I know that many of you have been wondering about how I am able to share such wealth of experience with you all. Certainly the most pressing question is how I managed to meet all of these famous people and how I got caught up in it all. It's a funny story really. We won't start about who my parents were because you wouldn't believe me anyway.

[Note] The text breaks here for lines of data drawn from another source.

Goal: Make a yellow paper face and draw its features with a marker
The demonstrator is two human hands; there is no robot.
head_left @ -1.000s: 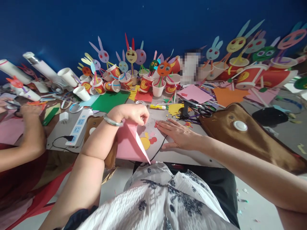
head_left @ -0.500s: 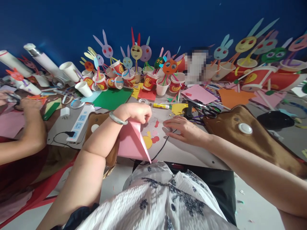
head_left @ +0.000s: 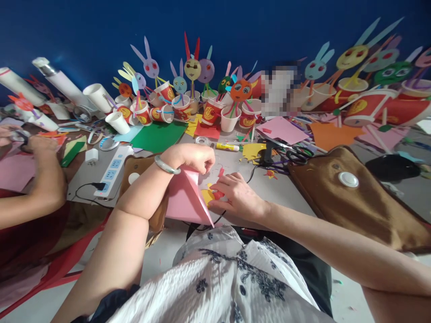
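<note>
My left hand (head_left: pixel 198 158), with a pale bangle at the wrist, is closed on the top of a sheet of pink paper (head_left: pixel 185 202). The sheet is folded, and its right edge stands up off the table. Just right of it, my right hand (head_left: pixel 235 195) rests low over small paper cutouts, fingers stretched out. Beneath its fingertips a red cutout (head_left: pixel 218 194) and a yellow round cutout (head_left: pixel 207 197) show in part. Whether the fingers press on them I cannot tell. A yellow glue stick (head_left: pixel 227 147) lies beyond both hands.
Paper cups with rabbit-like paper figures (head_left: pixel 182 105) line the back. Black-handled scissors (head_left: pixel 298 156) and a brown cushion-like bag (head_left: pixel 363 202) lie right. A power strip (head_left: pixel 114 172) lies left, a black cable (head_left: pixel 252 174) near my right hand. A co-worker's hand (head_left: pixel 42 146) is far left.
My right hand has moved left and nearer to me, onto the red and yellow cutouts. A small red-and-yellow scrap now shows near the scissors. My left hand has stayed on the pink paper.
</note>
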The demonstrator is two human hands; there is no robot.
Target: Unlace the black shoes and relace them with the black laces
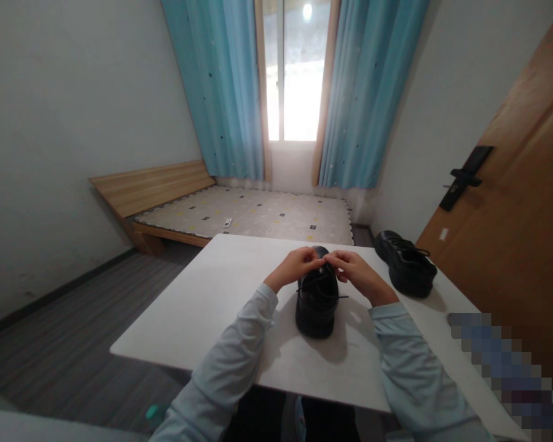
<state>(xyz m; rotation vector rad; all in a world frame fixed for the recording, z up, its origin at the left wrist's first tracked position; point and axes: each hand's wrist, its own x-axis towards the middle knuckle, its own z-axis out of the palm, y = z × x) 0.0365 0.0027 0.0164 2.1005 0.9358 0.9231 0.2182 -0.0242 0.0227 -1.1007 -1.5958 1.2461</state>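
Observation:
A black lace-up shoe stands upright on the white table, its heel towards me and its toe towards the window. Over the front of its lacing, my left hand and my right hand meet from either side. Fingertips of both are pinched together at the black shoelace, almost touching each other. The exact bit of lace between them is too small and dark to make out clearly. One loose lace end sticks out on the shoe's right side. The toe is partly covered by my fingers.
Another black shoe rests at the table's right edge, beside the wooden door. Beyond the table is a bed with a small white object on it. Blue curtains flank the window.

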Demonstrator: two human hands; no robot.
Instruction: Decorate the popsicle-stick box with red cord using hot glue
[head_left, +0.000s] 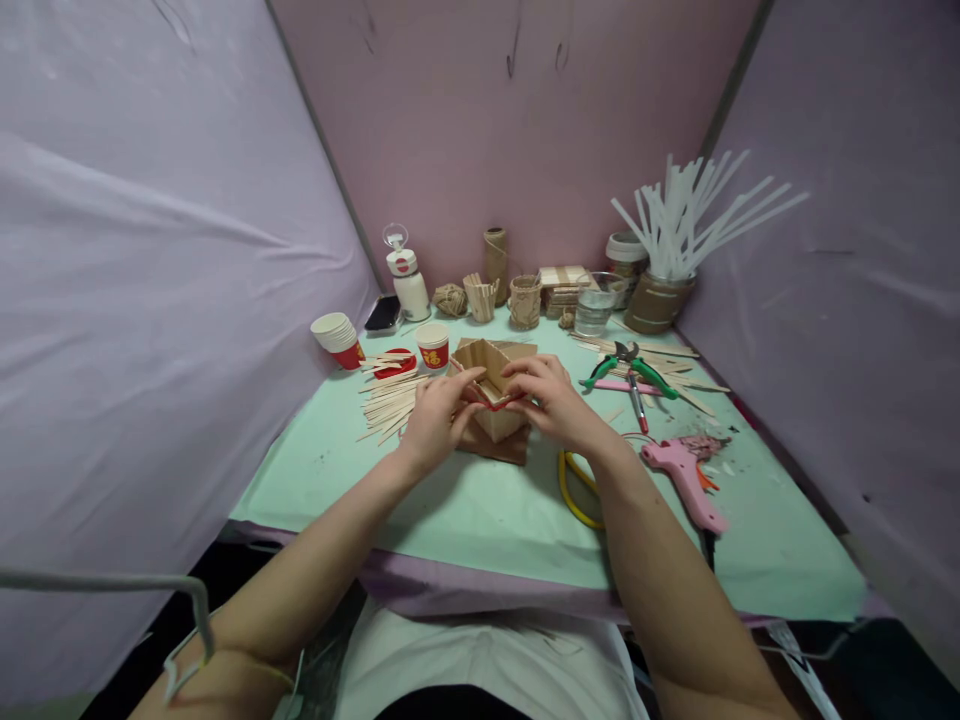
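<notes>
- Here you are, left hand (439, 412) and right hand (551, 400) apart from each other but both clamped on the rim of the small open-topped box (501, 426)
- And the box sits right in front of you, mid-table, one corner turned your way, which seems to give each hand a side of that corner to grip
- Fingers reach over the top edge, thumbs lower and nearer you, a pinch that probably presses the red edging (496, 406) against the rim
- Below it lies a brown cardboard sheet (514, 450), likely there to shield the pale green table cover (480, 530)
- Over on your left, thin wooden sticks (390, 405) fan out beside the box, loose and easy to pick from
- Out to your right rests the pink glue gun (686, 478), its handle angled towards you, presumably for a quick grab with that hand
- Just beyond it, green-handled cutters (626, 367) lie across more sticks, near your right side too
- At the back stand the twine ball (451, 300) and the brown pot (660, 305) of white strips, set back perhaps to leave your hands elbow room
</notes>
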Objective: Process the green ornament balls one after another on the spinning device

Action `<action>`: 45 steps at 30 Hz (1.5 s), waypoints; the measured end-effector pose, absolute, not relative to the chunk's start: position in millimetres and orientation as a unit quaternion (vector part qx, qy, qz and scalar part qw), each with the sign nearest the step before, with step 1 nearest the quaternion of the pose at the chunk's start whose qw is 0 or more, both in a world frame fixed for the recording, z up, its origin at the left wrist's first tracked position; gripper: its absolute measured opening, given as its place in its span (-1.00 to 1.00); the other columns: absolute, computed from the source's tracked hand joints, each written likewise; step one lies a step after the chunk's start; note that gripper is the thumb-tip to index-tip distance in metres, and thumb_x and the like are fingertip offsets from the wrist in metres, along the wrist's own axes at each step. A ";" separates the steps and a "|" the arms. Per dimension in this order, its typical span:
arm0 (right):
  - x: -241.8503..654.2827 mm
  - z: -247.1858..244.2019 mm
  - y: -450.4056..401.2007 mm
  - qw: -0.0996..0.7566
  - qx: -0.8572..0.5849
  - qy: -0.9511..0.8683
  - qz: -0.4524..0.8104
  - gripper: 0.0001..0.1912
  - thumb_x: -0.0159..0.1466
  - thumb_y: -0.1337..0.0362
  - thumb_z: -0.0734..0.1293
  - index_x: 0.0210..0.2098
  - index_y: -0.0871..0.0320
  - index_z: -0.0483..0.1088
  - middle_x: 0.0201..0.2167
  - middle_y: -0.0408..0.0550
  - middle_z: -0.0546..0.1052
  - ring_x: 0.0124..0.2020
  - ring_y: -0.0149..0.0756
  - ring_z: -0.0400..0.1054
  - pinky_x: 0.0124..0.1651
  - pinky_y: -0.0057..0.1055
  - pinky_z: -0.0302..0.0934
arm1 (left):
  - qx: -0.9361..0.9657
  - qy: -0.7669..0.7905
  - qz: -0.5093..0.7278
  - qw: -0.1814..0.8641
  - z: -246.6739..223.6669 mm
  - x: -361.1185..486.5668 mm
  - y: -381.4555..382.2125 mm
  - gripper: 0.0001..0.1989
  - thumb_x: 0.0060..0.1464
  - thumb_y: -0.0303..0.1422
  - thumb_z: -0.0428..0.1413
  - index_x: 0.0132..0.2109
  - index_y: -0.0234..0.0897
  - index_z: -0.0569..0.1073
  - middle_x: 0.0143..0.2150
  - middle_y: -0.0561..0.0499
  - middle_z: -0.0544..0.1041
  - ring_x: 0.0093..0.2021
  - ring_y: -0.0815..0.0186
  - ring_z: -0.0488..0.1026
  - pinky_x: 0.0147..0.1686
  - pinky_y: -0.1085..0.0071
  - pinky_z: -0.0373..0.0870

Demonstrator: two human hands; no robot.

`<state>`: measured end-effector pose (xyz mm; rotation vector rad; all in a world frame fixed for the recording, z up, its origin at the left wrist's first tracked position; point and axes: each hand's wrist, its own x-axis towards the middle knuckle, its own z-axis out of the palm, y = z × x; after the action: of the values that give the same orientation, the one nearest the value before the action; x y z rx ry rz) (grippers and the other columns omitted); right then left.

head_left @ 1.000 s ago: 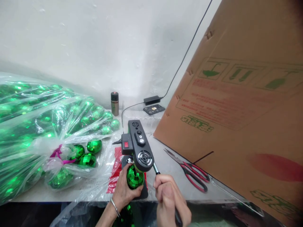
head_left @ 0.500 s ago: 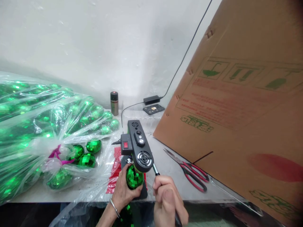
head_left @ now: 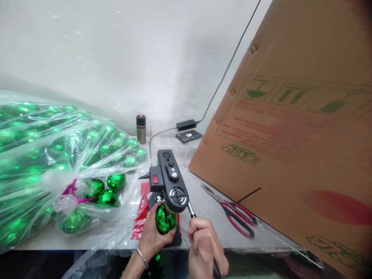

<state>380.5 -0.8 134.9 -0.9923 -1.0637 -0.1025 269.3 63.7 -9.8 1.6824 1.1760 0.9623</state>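
Note:
A green faceted ball (head_left: 166, 220) is held in my left hand (head_left: 152, 231), its top right under the front end of a black device (head_left: 173, 176) with round vents and a red switch. My right hand (head_left: 205, 242) is closed around a black-handled metal rod (head_left: 191, 209) that reaches up to the device's right side. Beneath the device lie a black base and a red plastic sheet (head_left: 141, 217). Several loose green balls (head_left: 116, 180) rest left of it on clear plastic.
Large clear bags (head_left: 58, 143) of green balls cover the left side. Red-handled scissors (head_left: 238, 219) lie at right beside a leaning cardboard box (head_left: 290, 135). Toward the wall stand a small canister (head_left: 141, 129), a phone (head_left: 188, 136) and a power adapter (head_left: 186, 124).
The view has shifted very slightly. Both hands, the ball and the device keep nearly the same positions relative to each other.

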 end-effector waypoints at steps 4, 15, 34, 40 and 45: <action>382.2 131.2 -0.1 0.741 -0.451 -0.495 -0.053 -0.42 0.73 0.24 0.21 -0.49 0.07 0.27 -0.50 -0.23 0.42 -0.56 -0.46 0.27 -0.50 -0.42 0.12 | 0.672 0.475 0.384 0.420 -10.7 270.3 63.9 -0.13 -0.06 -0.20 0.43 0.40 -0.29 0.49 0.28 -0.32 0.73 0.31 -0.28 0.71 0.40 -0.30 0.64; 385.0 117.9 -0.2 0.748 -0.436 -0.499 -0.043 -0.50 0.69 0.31 0.22 -0.45 0.06 0.31 -0.49 -0.22 0.42 -0.55 -0.42 0.29 -0.50 -0.42 0.12 | 0.666 0.471 0.394 0.424 -11.3 273.2 66.0 -0.16 -0.07 -0.23 0.44 0.37 -0.27 0.52 0.26 -0.29 0.74 0.27 -0.26 0.72 0.36 -0.28 0.67; 377.7 112.7 0.3 0.747 -0.441 -0.494 -0.060 -0.45 0.71 0.28 0.22 -0.48 0.07 0.27 -0.49 -0.20 0.43 -0.55 -0.42 0.29 -0.51 -0.42 0.12 | 0.667 0.474 0.379 0.432 -5.8 271.9 64.4 -0.15 -0.03 -0.18 0.43 0.40 -0.29 0.50 0.28 -0.34 0.73 0.30 -0.29 0.71 0.38 -0.31 0.65; 377.6 81.7 -0.3 0.748 -0.446 -0.485 -0.078 -0.46 0.71 0.29 0.19 -0.46 0.06 0.29 -0.46 -0.20 0.45 -0.51 -0.40 0.31 -0.41 -0.40 0.18 | 0.661 0.470 0.373 0.450 -6.9 270.0 65.0 -0.12 -0.04 -0.15 0.44 0.41 -0.31 0.51 0.32 -0.36 0.71 0.34 -0.30 0.68 0.43 -0.32 0.60; 379.1 105.6 -0.7 0.744 -0.450 -0.489 -0.064 -0.47 0.71 0.29 0.23 -0.46 0.07 0.29 -0.47 -0.19 0.47 -0.50 -0.41 0.34 -0.41 -0.39 0.16 | 0.658 0.477 0.374 0.446 -9.3 271.5 65.4 -0.12 -0.07 -0.17 0.46 0.40 -0.29 0.51 0.31 -0.34 0.72 0.33 -0.29 0.68 0.43 -0.31 0.60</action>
<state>379.1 -0.7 105.6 -0.9855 -1.0709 -0.1411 271.5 65.4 -9.3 1.6303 1.1808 0.9264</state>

We'll start when I was about 12, delivering newspapers one day to King Herod. He was usually inside at that time of day, mind you, but today he was standing outside in his Calvin Klein bathrobe drinking a cup of Indonesian darjeeling when he beckoned me over to receive the newspaper in his hands. "My, you have a nice neck," he commented as he saw me approach on my Nimbus 1999 bikestick (good year). "And you as well, Mr. Herod." I replied and intended to go on my way when he said "You know there's a fair tonight in Nineveh, right?" "No sir I didn't" I replied. "Well, shame that," he said "I hear there's to be a lot of pretty girls there. You might want to show off your bikestick."
Well, since my bikestick was bitchin' (gold and obsidian lacquer, 13.25 in thrusting bow, 0 to 60 in 5.2 seconds) I considered his offer, and when the time came to make the decision I decided to go. Well, as I got there, you see, Zeus was raining firey inferno all over the damned place so I decided to go somewhere else to show off my bitchin' bikestick. See, I had heard St. Adolphus discussing a new contest that the Iroquois were having on the banks of the river Tiber, with the first prize being a brand new tasty donut.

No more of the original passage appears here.